In a review paper analyzing multiple studies on Yoga Nidra, numerous benefits were reported across a wide range of conditions. Although scientific studies on yoga practices are notoriously difficult to carry out (and the results can sometimes be dubious), there is a clear trend across all the yoga nidra studies surveyed in this paper of participants reporting improvements in their overall well-being as a result of regular nidra practice. And thankfully no negative yoga nidra side effects were reported!

One study showed yoga nidra was a powerful tool for managing and reducing chronic pain. There is also evidence that it can reduce the heart rate and lower blood flow, which is important for stress and heart health overall.

Even if you don’t experience chronic pain, many of us carry excessive tension in the physical body, and the body scan element is a great way to encourage physical relaxation.

Mindset and Improved Focus

Yoga Nidra is more than just a relaxation exercise or meditation. Sankalpa and intention setting are crucial elements because when you enter the conscious dream state that characterizes the yogic sleep, the subconscious mind is considered to be highly suggestible, and therefore, it is possible to make positive psychological changes.

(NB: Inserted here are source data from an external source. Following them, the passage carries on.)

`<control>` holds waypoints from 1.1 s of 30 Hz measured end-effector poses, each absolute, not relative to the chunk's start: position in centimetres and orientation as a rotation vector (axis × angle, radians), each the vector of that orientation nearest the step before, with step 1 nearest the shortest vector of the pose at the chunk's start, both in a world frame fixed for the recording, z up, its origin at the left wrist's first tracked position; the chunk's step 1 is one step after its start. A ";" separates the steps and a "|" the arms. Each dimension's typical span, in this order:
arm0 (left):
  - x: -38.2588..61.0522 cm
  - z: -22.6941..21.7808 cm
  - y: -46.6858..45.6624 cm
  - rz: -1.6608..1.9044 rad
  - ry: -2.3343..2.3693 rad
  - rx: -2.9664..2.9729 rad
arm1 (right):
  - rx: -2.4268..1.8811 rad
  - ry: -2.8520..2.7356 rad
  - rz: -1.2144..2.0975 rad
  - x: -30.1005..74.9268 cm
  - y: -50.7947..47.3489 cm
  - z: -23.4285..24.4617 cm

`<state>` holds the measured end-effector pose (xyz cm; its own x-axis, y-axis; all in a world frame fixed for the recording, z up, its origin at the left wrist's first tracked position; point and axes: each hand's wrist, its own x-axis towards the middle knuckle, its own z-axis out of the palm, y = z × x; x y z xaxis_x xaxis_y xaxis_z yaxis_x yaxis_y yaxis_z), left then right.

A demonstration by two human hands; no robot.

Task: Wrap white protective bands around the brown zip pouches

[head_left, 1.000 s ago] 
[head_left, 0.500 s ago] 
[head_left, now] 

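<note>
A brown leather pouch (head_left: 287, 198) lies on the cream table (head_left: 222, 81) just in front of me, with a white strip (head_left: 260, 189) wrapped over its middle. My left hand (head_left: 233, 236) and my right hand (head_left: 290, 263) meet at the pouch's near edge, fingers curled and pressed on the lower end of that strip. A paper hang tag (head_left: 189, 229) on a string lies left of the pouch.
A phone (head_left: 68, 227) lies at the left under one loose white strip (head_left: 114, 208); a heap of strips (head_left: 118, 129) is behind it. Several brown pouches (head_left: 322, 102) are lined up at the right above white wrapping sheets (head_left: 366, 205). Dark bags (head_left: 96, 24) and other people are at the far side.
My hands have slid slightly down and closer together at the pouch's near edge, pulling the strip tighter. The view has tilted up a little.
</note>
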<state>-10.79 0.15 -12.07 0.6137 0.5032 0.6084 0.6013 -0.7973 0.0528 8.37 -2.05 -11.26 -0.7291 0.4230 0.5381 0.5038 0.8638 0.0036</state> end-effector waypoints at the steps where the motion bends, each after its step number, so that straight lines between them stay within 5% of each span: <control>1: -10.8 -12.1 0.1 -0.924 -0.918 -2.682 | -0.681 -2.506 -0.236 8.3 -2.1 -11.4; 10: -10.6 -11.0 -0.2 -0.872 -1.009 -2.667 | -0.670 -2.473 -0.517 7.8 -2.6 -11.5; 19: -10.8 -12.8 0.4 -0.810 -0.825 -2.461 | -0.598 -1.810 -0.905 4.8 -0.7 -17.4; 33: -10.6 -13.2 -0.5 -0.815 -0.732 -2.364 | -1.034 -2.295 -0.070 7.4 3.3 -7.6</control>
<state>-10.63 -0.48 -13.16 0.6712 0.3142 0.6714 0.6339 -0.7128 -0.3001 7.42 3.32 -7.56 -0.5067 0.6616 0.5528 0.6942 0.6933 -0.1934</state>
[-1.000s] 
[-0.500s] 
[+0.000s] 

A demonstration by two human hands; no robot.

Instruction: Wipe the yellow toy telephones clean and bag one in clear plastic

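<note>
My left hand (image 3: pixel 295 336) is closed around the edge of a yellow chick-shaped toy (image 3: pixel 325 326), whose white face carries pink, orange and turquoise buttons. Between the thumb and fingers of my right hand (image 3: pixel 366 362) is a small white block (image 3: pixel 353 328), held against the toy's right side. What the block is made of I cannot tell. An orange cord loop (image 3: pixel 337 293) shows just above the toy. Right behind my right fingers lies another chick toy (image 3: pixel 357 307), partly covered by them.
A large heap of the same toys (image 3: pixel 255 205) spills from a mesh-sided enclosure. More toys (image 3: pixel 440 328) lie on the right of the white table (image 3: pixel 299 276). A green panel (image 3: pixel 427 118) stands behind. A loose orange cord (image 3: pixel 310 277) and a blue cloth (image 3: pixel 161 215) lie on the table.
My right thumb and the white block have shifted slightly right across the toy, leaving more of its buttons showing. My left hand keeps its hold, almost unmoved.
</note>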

Moving the mind through the body and focusing on different sensations, such as the breath or evoking the feelings of hot and cold, is a good mental exercise with neuroplasticity benefits
and can help improve your ability to focus on other activities and improve cognitive function.

yoga nidra

Sleep and Managing Insomnia

For many people, practicing yoga nidra at any time of day can help improve their nighttime deep sleep and manage sleep disorders. It can also be an effective tool to send you to sleep at night or even in the middle of the night if you can’t sleep. Don’t stress if the middle of the night nidra doesn’t send you to sleep! As yoga nidra encourages a deep state of relaxation that has so many physical and mental benefits,you will still profit from the deep, restorative holistic rest it provides.

A great thing about the benefits of yoga nidra meditation is that whether you do the occasional session or practice regularly you will experience positive effects. Personally, I’m trying to make a regular practice of it because of all the positive effects it has in body and mind! It’s not necessary to do a long yoga nidra session every time, and you can add it to your existing yoga or workout routine by using it as a yoga mat relaxation technique at the end of a dynamic practice, to fully charge your Savasana/post-workout experience!